Are You Your Government?

March 9, 2010

Originally Published at Speak Without Interruption on February 16, 2010 by Bob Grant — publisher/editor for Speak Without Interruption. Posted on iLook China, 3/9/10 at 08:00

On October 1, 1949 the People’s Republic of China was formally established in a speech given by Mao Zedong from the Imperial Gate at Tiananmen Square. I stood at the very spot where Mao gave his speech and took the photo at the right.  From speaking with people – in China – who lived through his reign it was beyond believable.  What he put his people through is an unforgivable act of power and brutality.  However, it is images from Mao’s era that some – outside of China – still have of the Chinese people.  Nothing could be farther from the truth!

Mao Speech

I never met a Chinese government official – did not even see one at least that I can recall.  What I did meet were the people of China – the people with whom I had my business and personal interactions.  I did not ask them questions about their government nor did they ask questions of mine.  The only political statement that I ever heard was a reference that China’s policy would probably change when the younger generation came into power, someday. (for more on this topic read Changing the Guard at http://wp.me/pN4pY-e9 )

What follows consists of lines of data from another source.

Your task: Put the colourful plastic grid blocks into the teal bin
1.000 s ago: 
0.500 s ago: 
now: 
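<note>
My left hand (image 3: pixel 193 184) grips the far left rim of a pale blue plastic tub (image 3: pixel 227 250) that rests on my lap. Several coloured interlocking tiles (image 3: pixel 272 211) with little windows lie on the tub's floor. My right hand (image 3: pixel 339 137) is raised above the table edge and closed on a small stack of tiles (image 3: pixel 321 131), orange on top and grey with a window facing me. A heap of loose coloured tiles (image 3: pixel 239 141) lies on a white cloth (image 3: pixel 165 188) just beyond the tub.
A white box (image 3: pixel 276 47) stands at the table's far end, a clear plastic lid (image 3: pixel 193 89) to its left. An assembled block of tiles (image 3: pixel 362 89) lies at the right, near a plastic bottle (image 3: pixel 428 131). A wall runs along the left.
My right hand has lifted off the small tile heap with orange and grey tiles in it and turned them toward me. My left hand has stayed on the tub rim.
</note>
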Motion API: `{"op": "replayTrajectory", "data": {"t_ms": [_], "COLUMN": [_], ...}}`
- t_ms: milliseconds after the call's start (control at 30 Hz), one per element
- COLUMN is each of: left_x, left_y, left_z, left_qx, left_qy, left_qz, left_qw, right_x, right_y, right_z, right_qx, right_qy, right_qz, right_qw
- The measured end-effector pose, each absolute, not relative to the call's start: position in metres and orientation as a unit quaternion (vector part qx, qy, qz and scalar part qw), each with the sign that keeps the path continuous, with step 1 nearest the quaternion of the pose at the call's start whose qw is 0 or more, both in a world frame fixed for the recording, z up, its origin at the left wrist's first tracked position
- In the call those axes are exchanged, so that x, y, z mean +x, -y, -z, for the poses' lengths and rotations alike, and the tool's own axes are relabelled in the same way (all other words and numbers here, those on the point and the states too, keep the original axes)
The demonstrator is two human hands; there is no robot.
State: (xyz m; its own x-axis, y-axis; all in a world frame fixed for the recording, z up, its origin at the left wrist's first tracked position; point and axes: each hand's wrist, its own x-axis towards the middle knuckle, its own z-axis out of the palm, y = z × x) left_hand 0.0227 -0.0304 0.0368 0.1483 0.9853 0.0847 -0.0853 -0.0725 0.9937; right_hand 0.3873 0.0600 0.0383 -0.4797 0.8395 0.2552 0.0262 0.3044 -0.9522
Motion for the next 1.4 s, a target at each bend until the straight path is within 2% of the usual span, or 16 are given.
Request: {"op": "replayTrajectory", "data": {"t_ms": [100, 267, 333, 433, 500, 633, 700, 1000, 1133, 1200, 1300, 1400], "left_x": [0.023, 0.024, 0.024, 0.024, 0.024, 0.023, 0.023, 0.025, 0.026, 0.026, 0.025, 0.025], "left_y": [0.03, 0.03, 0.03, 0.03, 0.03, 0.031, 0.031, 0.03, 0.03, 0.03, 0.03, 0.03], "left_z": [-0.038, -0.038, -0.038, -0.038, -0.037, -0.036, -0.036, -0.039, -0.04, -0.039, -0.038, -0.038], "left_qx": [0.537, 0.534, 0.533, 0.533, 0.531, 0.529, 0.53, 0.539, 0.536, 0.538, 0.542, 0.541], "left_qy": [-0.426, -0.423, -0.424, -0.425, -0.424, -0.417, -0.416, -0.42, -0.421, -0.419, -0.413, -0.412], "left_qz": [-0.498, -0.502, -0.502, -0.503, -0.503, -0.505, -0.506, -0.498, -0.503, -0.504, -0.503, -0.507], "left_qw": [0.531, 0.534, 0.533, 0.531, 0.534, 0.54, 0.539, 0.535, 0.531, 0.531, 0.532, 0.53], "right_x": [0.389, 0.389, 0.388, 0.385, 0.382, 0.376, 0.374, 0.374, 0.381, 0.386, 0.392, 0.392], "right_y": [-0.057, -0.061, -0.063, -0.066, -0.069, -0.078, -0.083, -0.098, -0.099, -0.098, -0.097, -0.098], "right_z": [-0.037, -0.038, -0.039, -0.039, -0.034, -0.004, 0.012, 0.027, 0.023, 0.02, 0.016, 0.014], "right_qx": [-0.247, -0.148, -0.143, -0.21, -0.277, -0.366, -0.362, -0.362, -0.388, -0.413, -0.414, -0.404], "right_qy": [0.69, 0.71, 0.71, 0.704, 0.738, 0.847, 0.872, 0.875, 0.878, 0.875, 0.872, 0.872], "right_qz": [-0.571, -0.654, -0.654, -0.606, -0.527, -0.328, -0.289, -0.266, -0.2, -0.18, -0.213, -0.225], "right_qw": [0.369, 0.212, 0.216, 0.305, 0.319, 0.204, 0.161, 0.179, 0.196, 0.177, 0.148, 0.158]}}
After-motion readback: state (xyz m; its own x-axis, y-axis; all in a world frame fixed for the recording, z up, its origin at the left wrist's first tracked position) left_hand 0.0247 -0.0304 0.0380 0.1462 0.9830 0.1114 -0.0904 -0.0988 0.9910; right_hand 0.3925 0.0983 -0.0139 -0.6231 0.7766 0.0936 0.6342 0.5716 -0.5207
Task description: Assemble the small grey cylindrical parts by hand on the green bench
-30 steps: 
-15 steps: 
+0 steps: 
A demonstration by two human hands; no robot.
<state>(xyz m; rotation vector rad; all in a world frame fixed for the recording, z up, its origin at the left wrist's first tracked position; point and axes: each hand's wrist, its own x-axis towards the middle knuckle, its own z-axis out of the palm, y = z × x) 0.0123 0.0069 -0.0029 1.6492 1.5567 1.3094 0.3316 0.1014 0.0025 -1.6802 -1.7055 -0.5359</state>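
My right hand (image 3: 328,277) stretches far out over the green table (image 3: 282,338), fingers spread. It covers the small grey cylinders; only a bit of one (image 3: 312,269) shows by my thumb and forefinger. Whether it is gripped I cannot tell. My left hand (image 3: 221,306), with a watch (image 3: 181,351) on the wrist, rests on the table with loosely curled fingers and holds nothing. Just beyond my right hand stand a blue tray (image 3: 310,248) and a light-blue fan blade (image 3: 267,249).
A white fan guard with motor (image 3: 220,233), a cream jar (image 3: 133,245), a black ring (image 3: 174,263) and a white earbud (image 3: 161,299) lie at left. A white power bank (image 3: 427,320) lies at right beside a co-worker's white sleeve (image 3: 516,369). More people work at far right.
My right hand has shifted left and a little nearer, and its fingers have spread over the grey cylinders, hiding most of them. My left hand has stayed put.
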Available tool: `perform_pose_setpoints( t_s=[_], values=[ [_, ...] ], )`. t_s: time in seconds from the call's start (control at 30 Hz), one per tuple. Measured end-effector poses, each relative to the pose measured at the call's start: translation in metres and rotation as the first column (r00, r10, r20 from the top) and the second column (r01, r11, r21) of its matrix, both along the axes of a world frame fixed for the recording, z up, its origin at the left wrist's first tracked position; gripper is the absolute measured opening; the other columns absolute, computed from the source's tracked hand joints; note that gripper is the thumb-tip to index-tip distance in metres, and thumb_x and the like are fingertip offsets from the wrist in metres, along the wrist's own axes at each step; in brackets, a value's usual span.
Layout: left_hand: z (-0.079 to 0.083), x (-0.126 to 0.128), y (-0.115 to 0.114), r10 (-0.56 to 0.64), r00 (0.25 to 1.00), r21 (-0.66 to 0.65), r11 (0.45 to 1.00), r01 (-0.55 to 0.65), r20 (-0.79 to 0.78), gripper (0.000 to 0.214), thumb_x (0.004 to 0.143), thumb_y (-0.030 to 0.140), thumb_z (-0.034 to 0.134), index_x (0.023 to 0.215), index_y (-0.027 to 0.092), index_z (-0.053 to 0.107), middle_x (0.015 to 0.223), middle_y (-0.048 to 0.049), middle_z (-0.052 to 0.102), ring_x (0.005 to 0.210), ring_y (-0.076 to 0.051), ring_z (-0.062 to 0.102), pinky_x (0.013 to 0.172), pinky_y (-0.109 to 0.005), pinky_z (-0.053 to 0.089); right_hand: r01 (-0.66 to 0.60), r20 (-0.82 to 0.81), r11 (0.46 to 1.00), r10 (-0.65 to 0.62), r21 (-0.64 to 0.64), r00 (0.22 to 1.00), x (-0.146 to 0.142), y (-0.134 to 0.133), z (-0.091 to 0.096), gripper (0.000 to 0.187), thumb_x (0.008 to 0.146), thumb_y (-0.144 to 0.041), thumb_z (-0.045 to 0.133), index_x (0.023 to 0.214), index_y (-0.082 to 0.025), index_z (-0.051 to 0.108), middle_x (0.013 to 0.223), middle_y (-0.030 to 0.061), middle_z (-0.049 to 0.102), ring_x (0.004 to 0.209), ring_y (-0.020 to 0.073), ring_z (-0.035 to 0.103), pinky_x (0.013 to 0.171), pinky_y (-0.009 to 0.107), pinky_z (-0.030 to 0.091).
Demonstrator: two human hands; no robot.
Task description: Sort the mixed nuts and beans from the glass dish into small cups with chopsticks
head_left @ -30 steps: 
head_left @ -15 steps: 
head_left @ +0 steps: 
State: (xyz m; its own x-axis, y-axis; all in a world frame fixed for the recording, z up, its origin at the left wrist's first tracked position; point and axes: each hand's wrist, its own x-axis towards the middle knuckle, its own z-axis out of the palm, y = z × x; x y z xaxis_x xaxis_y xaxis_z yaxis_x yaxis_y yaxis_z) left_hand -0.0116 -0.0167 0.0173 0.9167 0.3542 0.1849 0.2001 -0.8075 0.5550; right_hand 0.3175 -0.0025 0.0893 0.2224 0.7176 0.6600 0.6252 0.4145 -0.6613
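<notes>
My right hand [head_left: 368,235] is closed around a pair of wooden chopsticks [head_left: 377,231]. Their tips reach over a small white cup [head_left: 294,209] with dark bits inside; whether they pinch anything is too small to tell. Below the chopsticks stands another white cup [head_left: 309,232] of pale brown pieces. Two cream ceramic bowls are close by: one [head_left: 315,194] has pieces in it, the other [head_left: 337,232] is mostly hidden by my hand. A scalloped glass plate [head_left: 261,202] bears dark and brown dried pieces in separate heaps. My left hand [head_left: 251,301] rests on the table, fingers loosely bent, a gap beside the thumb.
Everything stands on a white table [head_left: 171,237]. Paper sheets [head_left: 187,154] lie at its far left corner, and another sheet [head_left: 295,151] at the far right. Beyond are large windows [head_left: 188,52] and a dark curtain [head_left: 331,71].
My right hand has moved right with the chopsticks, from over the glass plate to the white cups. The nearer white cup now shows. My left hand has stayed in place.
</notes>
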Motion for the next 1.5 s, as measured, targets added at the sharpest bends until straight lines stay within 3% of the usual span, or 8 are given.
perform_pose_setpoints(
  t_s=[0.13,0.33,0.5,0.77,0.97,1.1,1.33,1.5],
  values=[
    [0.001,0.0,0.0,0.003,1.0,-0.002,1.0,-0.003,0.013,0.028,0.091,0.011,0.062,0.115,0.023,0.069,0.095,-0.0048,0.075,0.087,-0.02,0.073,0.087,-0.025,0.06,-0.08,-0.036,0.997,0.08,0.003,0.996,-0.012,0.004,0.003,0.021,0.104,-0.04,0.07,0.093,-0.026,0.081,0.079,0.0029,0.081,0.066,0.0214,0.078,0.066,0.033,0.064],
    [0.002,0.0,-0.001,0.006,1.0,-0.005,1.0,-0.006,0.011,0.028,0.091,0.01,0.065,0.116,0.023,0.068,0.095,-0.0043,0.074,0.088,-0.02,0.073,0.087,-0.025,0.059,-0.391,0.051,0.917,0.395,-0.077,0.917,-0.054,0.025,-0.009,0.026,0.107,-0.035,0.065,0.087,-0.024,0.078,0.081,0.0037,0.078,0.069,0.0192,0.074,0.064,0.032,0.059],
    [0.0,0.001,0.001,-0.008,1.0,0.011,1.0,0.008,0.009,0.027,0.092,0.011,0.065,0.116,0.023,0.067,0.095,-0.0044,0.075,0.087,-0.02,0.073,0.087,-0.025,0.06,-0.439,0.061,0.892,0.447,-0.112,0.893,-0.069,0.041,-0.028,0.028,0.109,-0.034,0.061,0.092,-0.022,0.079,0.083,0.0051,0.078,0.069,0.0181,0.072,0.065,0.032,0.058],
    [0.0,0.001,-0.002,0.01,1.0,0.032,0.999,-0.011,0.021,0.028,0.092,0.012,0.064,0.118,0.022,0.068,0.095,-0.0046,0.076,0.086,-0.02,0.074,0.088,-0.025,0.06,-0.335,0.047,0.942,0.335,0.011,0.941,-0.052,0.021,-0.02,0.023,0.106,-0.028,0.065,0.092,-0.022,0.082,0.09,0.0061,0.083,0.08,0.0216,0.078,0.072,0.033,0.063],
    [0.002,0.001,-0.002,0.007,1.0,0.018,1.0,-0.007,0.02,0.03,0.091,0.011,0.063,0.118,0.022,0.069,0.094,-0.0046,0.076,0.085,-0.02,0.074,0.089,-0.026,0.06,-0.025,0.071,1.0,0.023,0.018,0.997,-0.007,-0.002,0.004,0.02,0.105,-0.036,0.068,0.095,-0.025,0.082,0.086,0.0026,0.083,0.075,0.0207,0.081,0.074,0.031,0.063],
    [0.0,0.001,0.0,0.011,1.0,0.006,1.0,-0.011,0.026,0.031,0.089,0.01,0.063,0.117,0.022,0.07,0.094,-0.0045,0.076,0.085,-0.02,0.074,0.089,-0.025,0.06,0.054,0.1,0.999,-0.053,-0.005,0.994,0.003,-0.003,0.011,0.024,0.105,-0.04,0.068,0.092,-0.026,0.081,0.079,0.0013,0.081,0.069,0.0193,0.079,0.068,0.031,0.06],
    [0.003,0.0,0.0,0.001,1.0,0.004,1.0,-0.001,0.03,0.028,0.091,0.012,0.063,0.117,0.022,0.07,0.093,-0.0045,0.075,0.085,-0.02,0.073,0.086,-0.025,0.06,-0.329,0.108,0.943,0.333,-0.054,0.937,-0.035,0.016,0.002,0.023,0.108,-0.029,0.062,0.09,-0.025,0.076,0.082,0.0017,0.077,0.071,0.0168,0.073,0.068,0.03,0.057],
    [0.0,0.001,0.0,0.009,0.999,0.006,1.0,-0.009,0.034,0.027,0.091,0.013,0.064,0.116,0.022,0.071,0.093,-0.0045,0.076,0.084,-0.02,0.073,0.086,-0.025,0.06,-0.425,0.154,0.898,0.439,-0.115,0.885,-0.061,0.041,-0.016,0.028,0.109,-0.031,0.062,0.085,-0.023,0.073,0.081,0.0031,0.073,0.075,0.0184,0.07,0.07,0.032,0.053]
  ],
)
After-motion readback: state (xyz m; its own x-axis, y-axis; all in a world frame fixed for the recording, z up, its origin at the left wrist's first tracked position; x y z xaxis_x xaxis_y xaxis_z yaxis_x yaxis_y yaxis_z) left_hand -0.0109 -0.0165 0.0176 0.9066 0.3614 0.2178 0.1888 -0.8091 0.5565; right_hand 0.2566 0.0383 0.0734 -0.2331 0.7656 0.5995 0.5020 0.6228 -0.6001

In meetings, over two years ago, I heard about the oil pipeline being built directly from Iran to China.  None of the people in that meeting expressed an opinion one way or the other regarding this pipeline.  It was a decision the Chinese government made.  Maybe my associates did not approve of dealing with Iran—maybe they did?  The point being here is their government made this decision—not my associates.

Whether the officials in power in the US are republican or democrat, they have all made decisions of which I don’t agree.  They did not consult me or ask my opinion—am I my government in these situations?

The point I am trying to make is that I found the Chinese people I met just like me in a lot of respects.  I enjoyed doing business with them – learning their culture – and becoming their friends.  No government – or its actions – is ever going to change that for me!


Not All Factories in China are Sweat Shops

March 5, 2010

Originally Published at Speak Without Interruption on February 15, 2010 by Bob Grant — publisher/editor for Speak Without Interruption. Posted on iLook China, 3/5/10 at 08:00

As I write about my personal experiences in China, I again want to note that they are strictly that—my “personal” experiences.  I am certain there are people, who have visited China who could contradict everything that I have, or will write.  The products I imported perhaps did not lend themselves to the typical “Sweat Shop” stereotype in terms of the factories that produced them.

However, I never saw or visited any factory that, in my mind, would fit that definition.

If the factories were not what I would call “modern”—they were certainly clean.  The employees (factory workers) wore uniforms at most places I visited.  They seemed proficient in their work and the products produced, and for the most part, were without quality problems—certainly no different from products produced in other countries.

There are more photos at Speak Without Interruption

Most of the factories tended to be in Industrial Parks that were quite large.  Usually, the factories were a “small city” into themselves.  There was housing provided for the employees on the factory grounds along with areas for recreation.  I don’t suppose there was another way of doing it, but I saw a lot of laundry hanging from outside the housing units plus commercial apartments buildings I saw throughout China.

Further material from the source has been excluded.